Endy:Chassis engineering/Orthogonal protein synthesis: Difference between revisions

Dedicated systems

• Dedicated systems are a method to decouple the function of an engineered biological system from the function of its chassis.
• By separating the resources and machinery used to supply and power an engineered system from those of the chassis, then perturbations in the operation of one should have less effect on the other.
• Currently, we are working to implement these systems at a transcription and translation level.
• These dedicated synthesis systems can then be used as the basis of Biological virtual machines
• The different methods we are using to implement dedicated systems are described in more detail below. We have built reporter devices to examine the performance of the four different combinations of transcription systems currently available to us. They are shown in matrix form below.

Reporter devices for the transcription/translation systems

	General Translation	VM Translation
General Transcription	I7101	I7102
VM Transcription	E7104	E7103

VM Transcription

Introduction

The T7 expression system developed by Studier and coworkers is essentially orthogonal from the E. coli transcription system. T7 RNAP does not recognize E. coli promoters and E. coli RNAP does not recognize T7 promoters.

Effects of producing dedicated transcription machinery in a cellular chassis

Three colonies of BL21(DE3) were grown in the presence or absence of 0.4mM IPTG. The IPTG induces the production of T7 RNAP. Results suggest that the presence of dedicated transcription machinery in BL21 does not noticeably affect the growth rate of the cellular chassis.

While this implies that the presence of a dedicated transcription system has negligible effect on a cells ability to supply a demand, it is possible that the added demand of these systems pushs the cellular chassis much closer to its maximum demand level before physiological changes become evident.

Dedicated Translation

RBS design

The first RBS I designed was BBa_B0036. This part uses the RBS described by Brink et al.. The spacing between the RBS and the start codon was set to be the same as that of the consensus E. coli RBS sequence.

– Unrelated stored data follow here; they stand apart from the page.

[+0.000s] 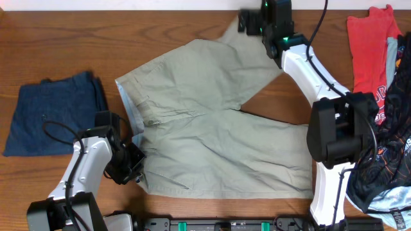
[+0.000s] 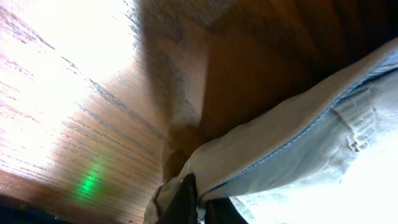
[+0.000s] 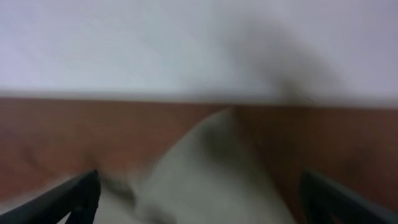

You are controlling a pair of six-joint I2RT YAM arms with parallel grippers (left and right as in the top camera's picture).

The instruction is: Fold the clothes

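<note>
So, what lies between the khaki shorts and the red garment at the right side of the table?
Overhead view: only the right arm's white link crosses that stretch, over bare table, between the khaki shorts and the red garment.

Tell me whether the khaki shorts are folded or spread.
Spread: the khaki shorts lie flat, both legs splayed apart, neither doubled over.
</note>
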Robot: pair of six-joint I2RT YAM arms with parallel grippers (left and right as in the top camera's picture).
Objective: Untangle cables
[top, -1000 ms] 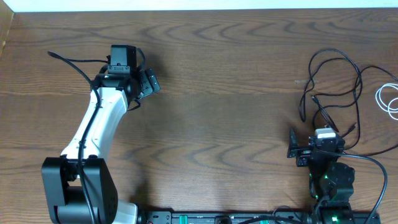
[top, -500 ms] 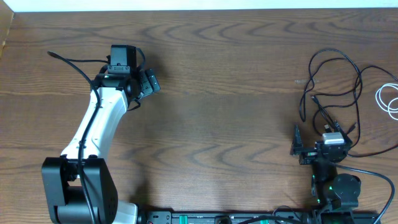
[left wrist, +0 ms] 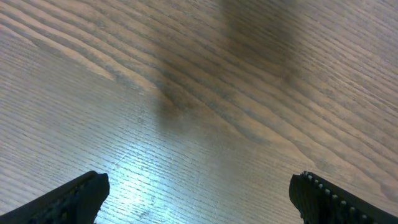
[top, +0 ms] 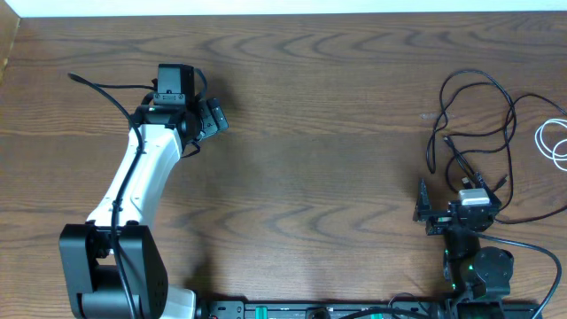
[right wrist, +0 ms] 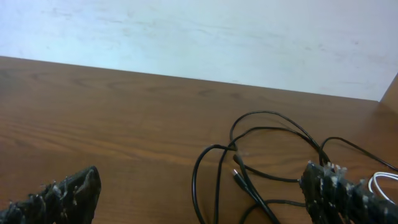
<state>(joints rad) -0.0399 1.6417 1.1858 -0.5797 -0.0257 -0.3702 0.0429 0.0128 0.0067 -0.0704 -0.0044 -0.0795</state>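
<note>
The long black cable lies in loose overlapping loops at the table's right side, with a plug end near the middle of the tangle. It also shows in the right wrist view. The shorter white cable is coiled at the far right edge, and a bit of it shows in the right wrist view. My right gripper is open and empty, just in front of the black loops. My left gripper is far off at the upper left, open and empty over bare wood.
The wooden table ends at a pale wall behind. A thick black wire runs off the left arm. The right arm's base sits at the front edge.
My right arm has drawn back a little toward the front edge and shifted slightly right, then held still. The left arm and the cables have not moved.
</note>
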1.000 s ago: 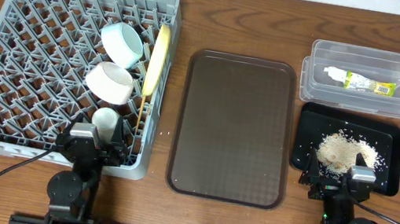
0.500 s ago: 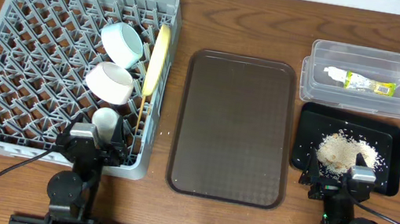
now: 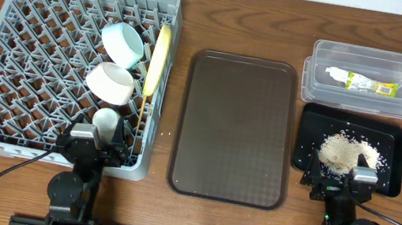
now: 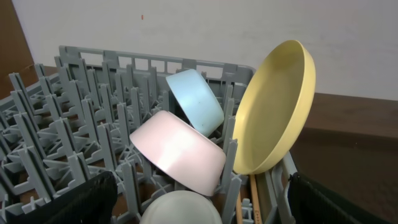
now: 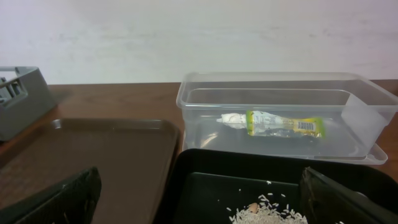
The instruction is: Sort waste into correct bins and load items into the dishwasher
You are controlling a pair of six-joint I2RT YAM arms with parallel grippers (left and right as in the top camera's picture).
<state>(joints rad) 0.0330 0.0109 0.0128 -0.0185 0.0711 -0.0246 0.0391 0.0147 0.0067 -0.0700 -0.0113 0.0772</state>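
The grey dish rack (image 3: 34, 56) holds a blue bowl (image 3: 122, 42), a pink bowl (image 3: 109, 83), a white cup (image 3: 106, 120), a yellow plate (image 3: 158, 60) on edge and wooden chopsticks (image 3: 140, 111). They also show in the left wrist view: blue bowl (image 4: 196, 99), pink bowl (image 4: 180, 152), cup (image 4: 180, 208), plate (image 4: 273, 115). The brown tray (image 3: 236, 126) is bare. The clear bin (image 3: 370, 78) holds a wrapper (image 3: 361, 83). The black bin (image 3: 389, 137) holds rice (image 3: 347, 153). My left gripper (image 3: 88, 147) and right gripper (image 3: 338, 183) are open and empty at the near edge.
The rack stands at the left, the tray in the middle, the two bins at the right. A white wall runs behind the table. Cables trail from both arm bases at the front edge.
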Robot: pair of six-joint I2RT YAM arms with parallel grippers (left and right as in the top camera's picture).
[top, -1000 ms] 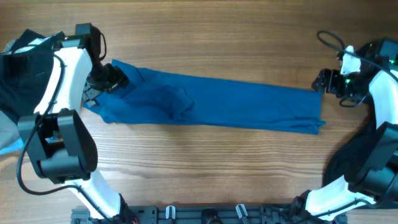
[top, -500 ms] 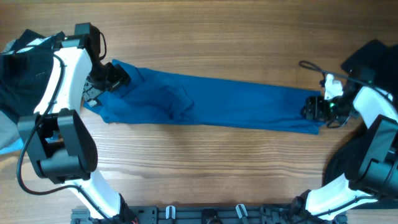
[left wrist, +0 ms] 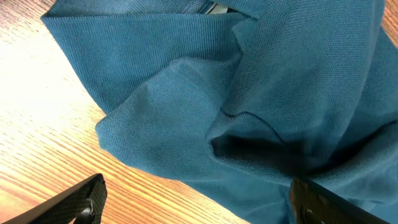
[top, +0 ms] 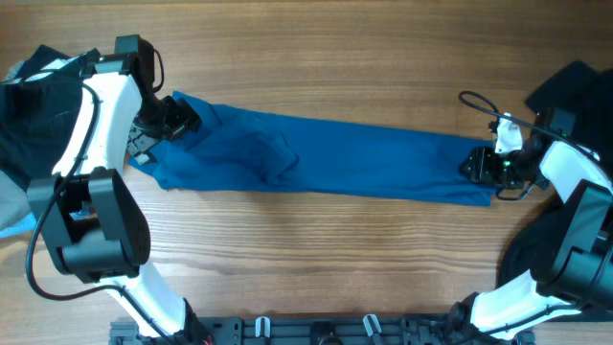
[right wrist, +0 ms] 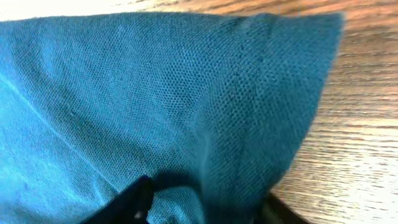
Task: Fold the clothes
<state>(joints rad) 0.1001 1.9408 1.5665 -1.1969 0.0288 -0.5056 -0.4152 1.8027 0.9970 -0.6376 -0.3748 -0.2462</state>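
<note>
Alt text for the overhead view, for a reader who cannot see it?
A royal-blue shirt, folded into a long band, lies across a wooden table. The left gripper is at its left end and the right gripper at its right end; black garments lie at both sides.

A wide band of bare tabletop (top: 316, 48) runs along the far side of the blue shirt (top: 335, 158). Another runs along its near side, and both are open to a pass from either end. The shirt's left end is crowded by the left arm (top: 91, 125) and the left gripper (top: 177, 120), with black clothes (top: 24, 115) piled just beyond. At the right end the right gripper (top: 482, 165) sits over the hem. A looped cable (top: 476, 99) lies just behind it, and more black cloth (top: 579, 86) fills the corner.
</note>
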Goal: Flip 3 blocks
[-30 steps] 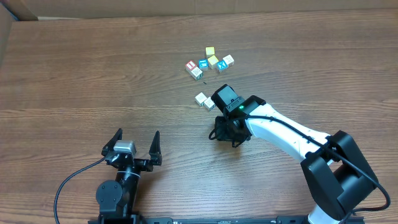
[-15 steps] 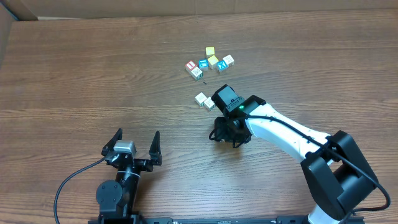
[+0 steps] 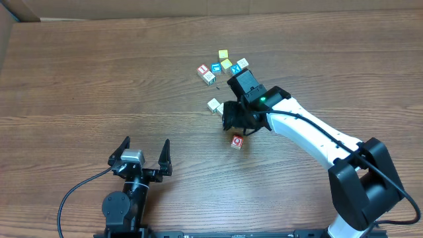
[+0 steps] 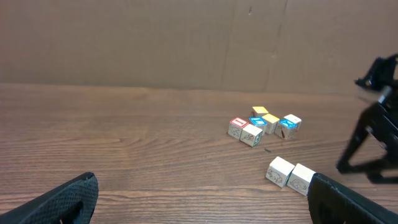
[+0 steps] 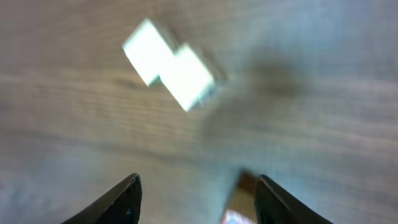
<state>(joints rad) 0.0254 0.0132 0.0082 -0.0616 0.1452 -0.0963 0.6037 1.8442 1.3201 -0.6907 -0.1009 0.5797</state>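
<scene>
We count ten little cubes on one wooden table [image 3: 86, 73]. Seven sit bunched at the far side: two yellow cubes [image 3: 223, 54] [image 3: 227, 64], two blue-printed cubes [image 3: 216, 68] [image 3: 236, 67], one red-printed cube [image 3: 203, 69] and two pale cubes [image 3: 210, 78] [image 3: 242, 63]. Nearer we find two white cubes [image 4: 280, 170] [image 4: 301, 178], and nearest of all one lone red cube [image 3: 236, 140]. So by colour: two yellow, two blue, two red, four pale or white. We also count two arms [image 3: 125, 201] [image 3: 310, 135], each with one gripper, a left gripper [image 3: 146, 142] and a right gripper [image 5: 198, 180]
</scene>
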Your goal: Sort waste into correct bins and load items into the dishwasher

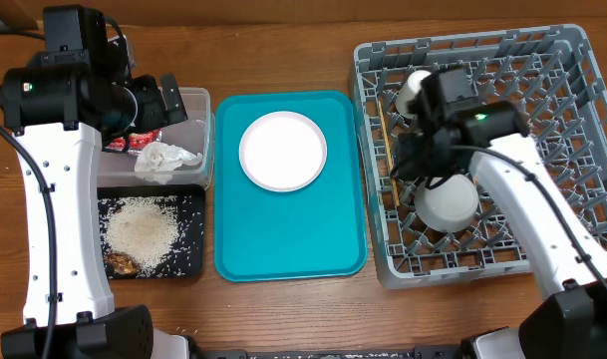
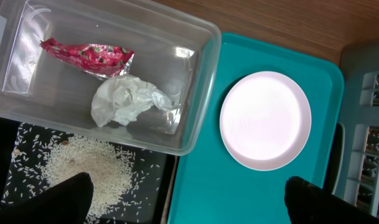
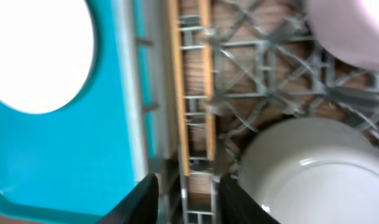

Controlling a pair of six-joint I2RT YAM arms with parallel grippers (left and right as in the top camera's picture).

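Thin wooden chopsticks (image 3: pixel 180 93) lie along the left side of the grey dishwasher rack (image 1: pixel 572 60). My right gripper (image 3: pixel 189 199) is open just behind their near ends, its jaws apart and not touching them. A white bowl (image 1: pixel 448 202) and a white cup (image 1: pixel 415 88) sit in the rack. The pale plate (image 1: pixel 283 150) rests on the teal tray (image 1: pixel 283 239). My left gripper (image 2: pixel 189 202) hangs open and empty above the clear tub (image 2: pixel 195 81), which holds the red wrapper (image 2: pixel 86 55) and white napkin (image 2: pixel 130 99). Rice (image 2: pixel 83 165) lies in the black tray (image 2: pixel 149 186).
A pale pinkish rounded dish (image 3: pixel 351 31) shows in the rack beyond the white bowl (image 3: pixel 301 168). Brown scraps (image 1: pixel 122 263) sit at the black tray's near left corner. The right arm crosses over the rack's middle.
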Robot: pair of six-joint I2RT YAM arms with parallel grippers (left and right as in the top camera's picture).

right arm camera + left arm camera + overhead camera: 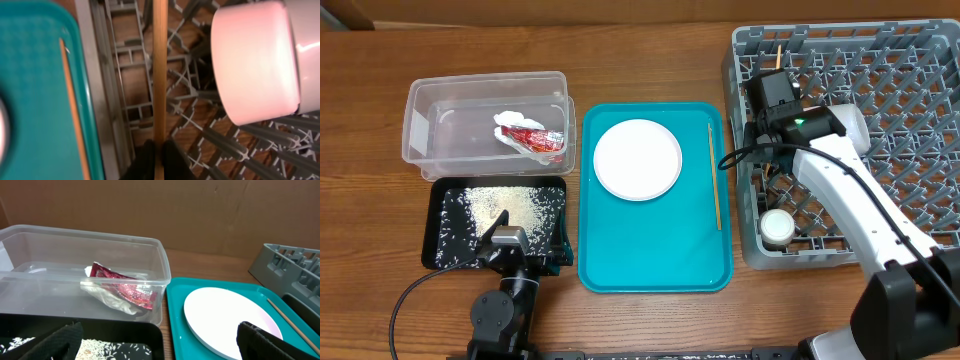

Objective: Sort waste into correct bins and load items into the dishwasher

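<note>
The right gripper (159,156) was pinched shut on a thin wooden chopstick (159,75) above the grey pegged rack (920,60) by the table's right edge. The left gripper (506,232) hung open and empty over the black tray (435,250) of loose rice (510,205) near the front edge. The crumpled wrapper (532,136) lay in the clear tub (420,130) towards the far edge.

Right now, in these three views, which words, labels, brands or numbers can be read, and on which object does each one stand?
No text can be read in any view.
Snack wrapper in the clear tub: red-and-white print, too crumpled and blurred to read.
Plate, teal tray, dish rack, held chopstick: no marking visible.
</note>
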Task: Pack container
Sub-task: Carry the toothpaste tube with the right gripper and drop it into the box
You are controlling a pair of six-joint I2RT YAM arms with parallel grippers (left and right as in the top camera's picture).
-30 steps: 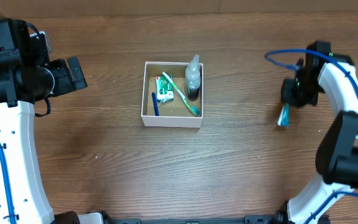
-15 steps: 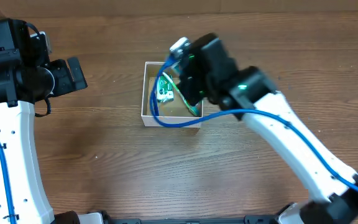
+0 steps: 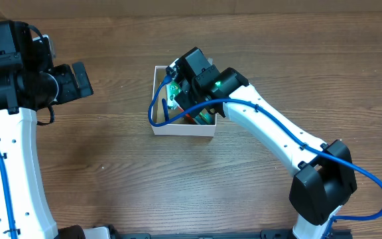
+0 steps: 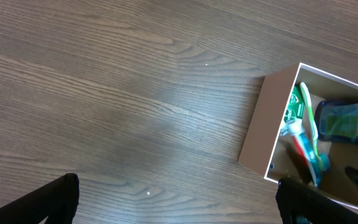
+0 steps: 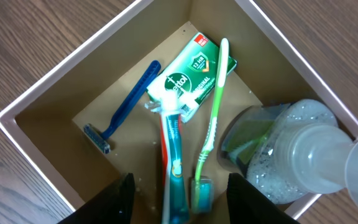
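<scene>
The container (image 3: 178, 130) is a small white-walled box with a brown floor, mid-table; it also shows in the left wrist view (image 4: 257, 140) and the right wrist view (image 5: 104, 56). Inside lie a blue razor (image 5: 126, 99), a green box (image 5: 194, 68), a green toothbrush (image 5: 215, 99), a teal-and-red tube (image 5: 173, 155) and a clear bottle (image 5: 291, 155). My right gripper (image 5: 182, 196) is open just above the container (image 3: 190, 106), its fingers on either side of the tube and apart from it. My left gripper (image 3: 81, 78) is open and empty above bare table (image 4: 179, 199), left of the container.
The wooden table (image 3: 111, 179) surrounds the container. My right arm (image 3: 277, 139) reaches diagonally from the front right across to the box, with its blue cable (image 3: 156, 116) looping over the box's left side.
My right gripper swung from the far right, where it held a teal item, to over the container. It has opened and the tube now lies in the box. The left arm has not moved.
</scene>
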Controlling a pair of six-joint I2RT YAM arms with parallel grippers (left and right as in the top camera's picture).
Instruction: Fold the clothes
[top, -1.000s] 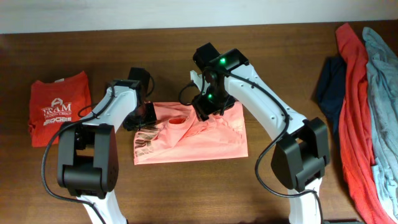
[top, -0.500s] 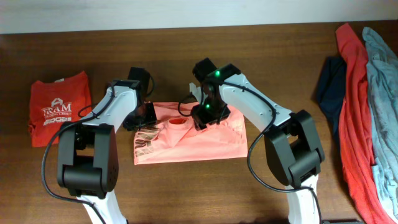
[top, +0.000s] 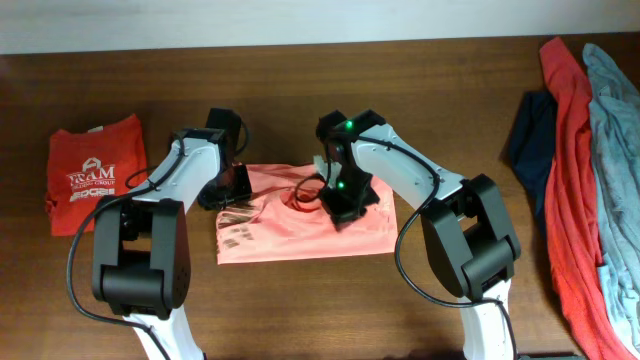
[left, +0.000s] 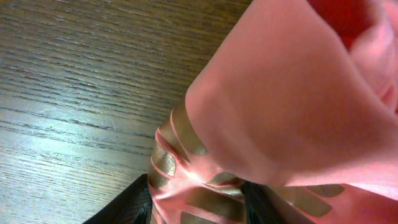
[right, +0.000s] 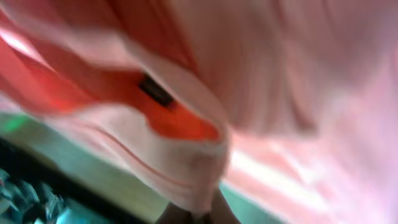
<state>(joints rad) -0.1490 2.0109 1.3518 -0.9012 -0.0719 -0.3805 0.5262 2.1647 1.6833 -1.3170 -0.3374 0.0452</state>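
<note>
A salmon-pink shirt (top: 310, 225) with gold stripes on one sleeve lies flattened at the table's middle. My left gripper (top: 237, 198) is at its left edge. In the left wrist view the striped fabric (left: 205, 199) is bunched between the two dark fingers (left: 127, 208), so this gripper (left: 196, 202) is shut on it. My right gripper (top: 338, 208) presses down on the shirt just right of the collar. The right wrist view is blurred; there the gripper (right: 198, 215) is shut, pinching a fold of the pink cloth (right: 186, 168) beside the collar's label.
A folded red shirt with white lettering (top: 90, 180) lies at the far left. At the right edge is a pile of clothes: navy (top: 530, 135), coral-red (top: 565, 200) and grey-blue (top: 610, 150). Dark wooden table (top: 450, 90) all around.
My right gripper has moved a little right and toward the front and closed on the shirt near the collar. The raised fold there has flattened. The left arm has stayed put.
</note>
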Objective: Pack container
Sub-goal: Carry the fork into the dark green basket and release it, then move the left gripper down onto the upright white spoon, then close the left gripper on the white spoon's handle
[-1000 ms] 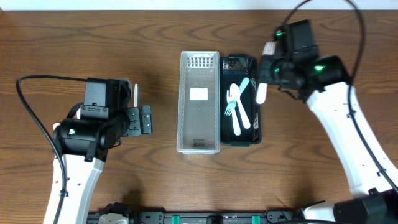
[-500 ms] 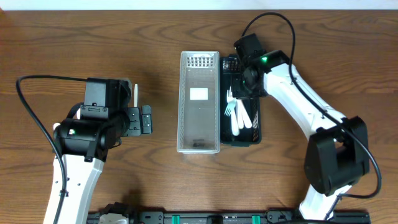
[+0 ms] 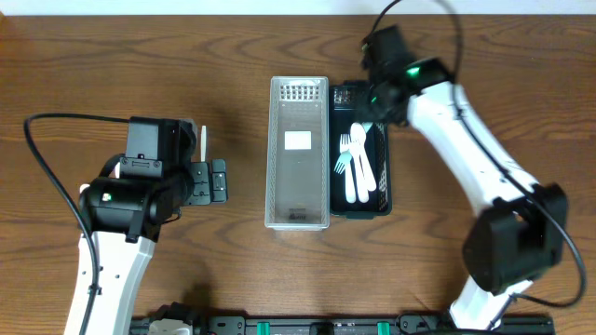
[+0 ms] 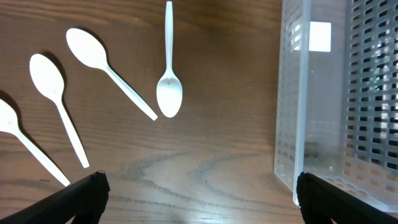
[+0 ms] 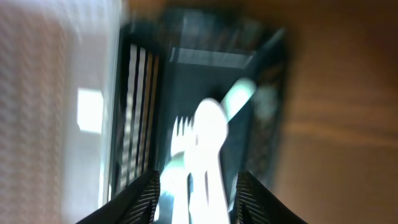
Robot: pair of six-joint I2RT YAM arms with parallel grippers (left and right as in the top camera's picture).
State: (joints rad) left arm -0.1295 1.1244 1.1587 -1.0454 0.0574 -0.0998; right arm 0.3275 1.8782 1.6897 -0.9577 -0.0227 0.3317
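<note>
Two baskets sit side by side mid-table [image 3: 186, 56], long sides touching. The left basket [image 3: 276, 158] holds no cutlery. The right basket [image 3: 384, 186] holds a pile of forks and spoons [image 3: 358, 167] lying lengthwise, overlapping. The right gripper [image 3: 368, 107] is over the right basket's far end. The left gripper [image 3: 219, 179] is well left of the left basket. In the left wrist view, four spoons [image 4: 169, 93] [image 4: 109, 71] [image 4: 59, 106] [image 4: 25, 149] lie on the table left of that basket, apart from each other.
</note>
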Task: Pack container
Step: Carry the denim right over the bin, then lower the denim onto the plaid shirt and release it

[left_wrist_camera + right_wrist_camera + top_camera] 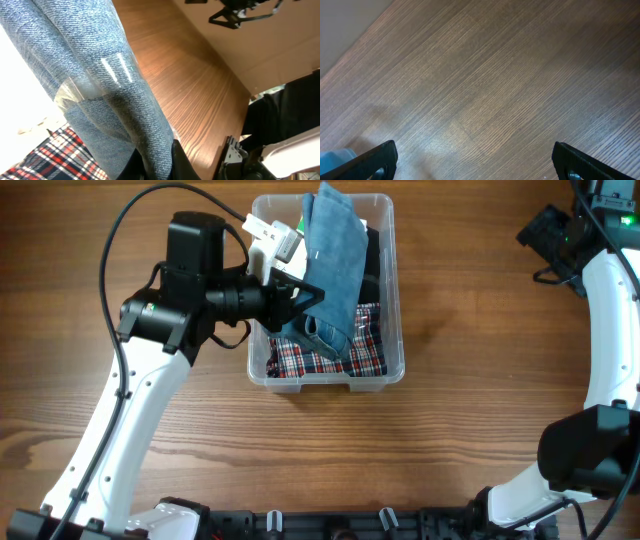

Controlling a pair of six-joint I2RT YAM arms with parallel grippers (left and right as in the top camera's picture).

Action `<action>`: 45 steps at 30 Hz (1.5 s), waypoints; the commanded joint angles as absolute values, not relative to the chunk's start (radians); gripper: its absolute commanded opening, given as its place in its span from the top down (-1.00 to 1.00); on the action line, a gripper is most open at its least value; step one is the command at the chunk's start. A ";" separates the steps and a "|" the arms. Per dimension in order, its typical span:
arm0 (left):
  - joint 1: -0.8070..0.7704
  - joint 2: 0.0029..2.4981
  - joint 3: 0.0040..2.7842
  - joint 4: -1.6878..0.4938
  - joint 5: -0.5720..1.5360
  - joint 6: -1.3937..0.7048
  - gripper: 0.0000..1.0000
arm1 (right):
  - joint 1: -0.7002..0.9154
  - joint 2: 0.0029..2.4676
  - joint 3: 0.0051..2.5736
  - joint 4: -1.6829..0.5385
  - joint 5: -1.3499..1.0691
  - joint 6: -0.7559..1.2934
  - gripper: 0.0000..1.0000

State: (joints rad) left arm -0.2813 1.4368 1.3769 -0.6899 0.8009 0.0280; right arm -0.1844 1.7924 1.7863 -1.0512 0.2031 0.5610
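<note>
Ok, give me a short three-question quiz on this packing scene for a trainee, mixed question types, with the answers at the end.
1. True or false: the left gripper is shut on the blue denim garment.
2. Which of these lies flat inside the container? A: a white towel. B: a red plaid garment. C: a yellow sock.
3. Fill in: the right gripper is ___, with only bare table beneath it.

Key: 1 true; 2 B; 3 open.
</note>
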 commanded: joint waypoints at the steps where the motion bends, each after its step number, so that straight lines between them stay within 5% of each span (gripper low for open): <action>1: -0.286 1.468 1.388 -0.670 0.817 0.071 0.92 | -0.182 1.794 1.778 -1.051 0.202 0.576 -0.99; 10: -0.308 1.539 1.388 -0.510 0.804 -0.216 0.92 | -0.182 1.794 1.778 -1.051 0.202 0.576 -1.00; 15: -0.376 1.541 1.388 -0.498 0.604 -0.410 0.92 | -0.182 1.794 1.778 -1.051 0.202 0.576 -1.00; 25: -0.472 1.639 1.388 -0.507 0.519 -0.461 0.92 | -0.182 1.794 1.778 -1.051 0.202 0.576 -1.00; 33: -0.477 1.691 1.388 -0.538 0.521 -0.453 0.21 | -0.182 1.794 1.778 -1.051 0.202 0.576 -0.99; 45: -0.351 1.687 1.388 -0.705 0.284 -0.453 0.17 | -0.182 1.794 1.778 -1.051 0.202 0.576 -1.00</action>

The RiPS from BBa_B0036 are not as high as I would like. Hence I am designing a new RBS. For this new RBS, I will use the spacing between RBS and start codon used by Brink and coworkers. I have obtained high levels of translation using this spacing as shown in the protein gel below using the reporter construct pSD-rbsK2 (obtained from Chris Hayes)

Current Work

1. Demonstrate specificity of combined dedicated systems - Combinations of dedicated systems should allow highly specific production of proteins with no non-specific protein production by E. coli systems. This can be demonstrated by stably maintaining a plasmid-borne copy of a highly toxic gene in a chassis. It should be possible to turn on high level expression of this toxic gene by inducing the dedicated systems.
   • The current candidates for a toxic gene are CCDB, T7 gene 5.3 or T7 gene 7.7.
   • If you have a gene you would like to stably maintain with zero expression, let me know and I'll have a go!
   • A quick check to see if this will work can be done by looking at the expression level of GFP when the dedicated systems are not induced. The initial attempt to show this didn't look good, expression level of GFP from E7103 was the same as E7104 and both were a little bit higher than BL21(VM1.0) with no GFP coding plasmid. This may be due to the fact that the expression of the dedicated ribosomes required by E7103 is leaky due to the P_BAD promoter. To get around this, I'm going to redo this experiment using glucose as a carbon source to further repress the promoter.
2. Demonstrate decoupled function of the system and the cellular chassis - While the above point shows that the dedicated systems are highly specific, the real objective of dedicated systems is to decouple the function of system and cellular chassis, such that perturbations to one should not be transmitted to the other. For example a sudden increase in the protein production rate of the system should not cause the chassis to stop growing. Alternatively a reduction in the growth rate of the chassis due to a scarcity of nutrients or another environmental effect should not affect the rate of protein accumulation in the system.
   • GFP accumulation as chassis make the transition from log to stationary phase should indicate whether system performance is less affected by the change in the chassis state.
   • Suddenly turning on the high level protein expression of a system should reduce growth rate of the chassis when the system uses dedicated systems than when it does not. Initial experiments have suggested that this might only be true in a minimal media such as M9.
3. Better understanding of dedicated system performance - I'm still trying to understand some of the details of how the systems are operating.
   • The initial rate of GFP accumulation seems to be same when using dedicated translation and chassis translation. Since there was no attempt to make sure that there were the same numbers of ribosomes available for each or to make the RBS strenghts the same it is unlikely that the translation rates for reporters using both should be the same. The most likely explanation appears to be that some factor downstream of translation machinery is limiting reporter production. Here are some possibilities -
     • Supply of charged tRNAs. This would assume that there are large numbers of transcripts and large numbers of ribosomes translating the messages such that the production is being limited by the supply of charged tRNAs.
     • Alternatively, translation may not be limiting at all but some step related to folding of the GFP peptide is limiting. Not sure what chaperones are involved in GFP folding and maturation.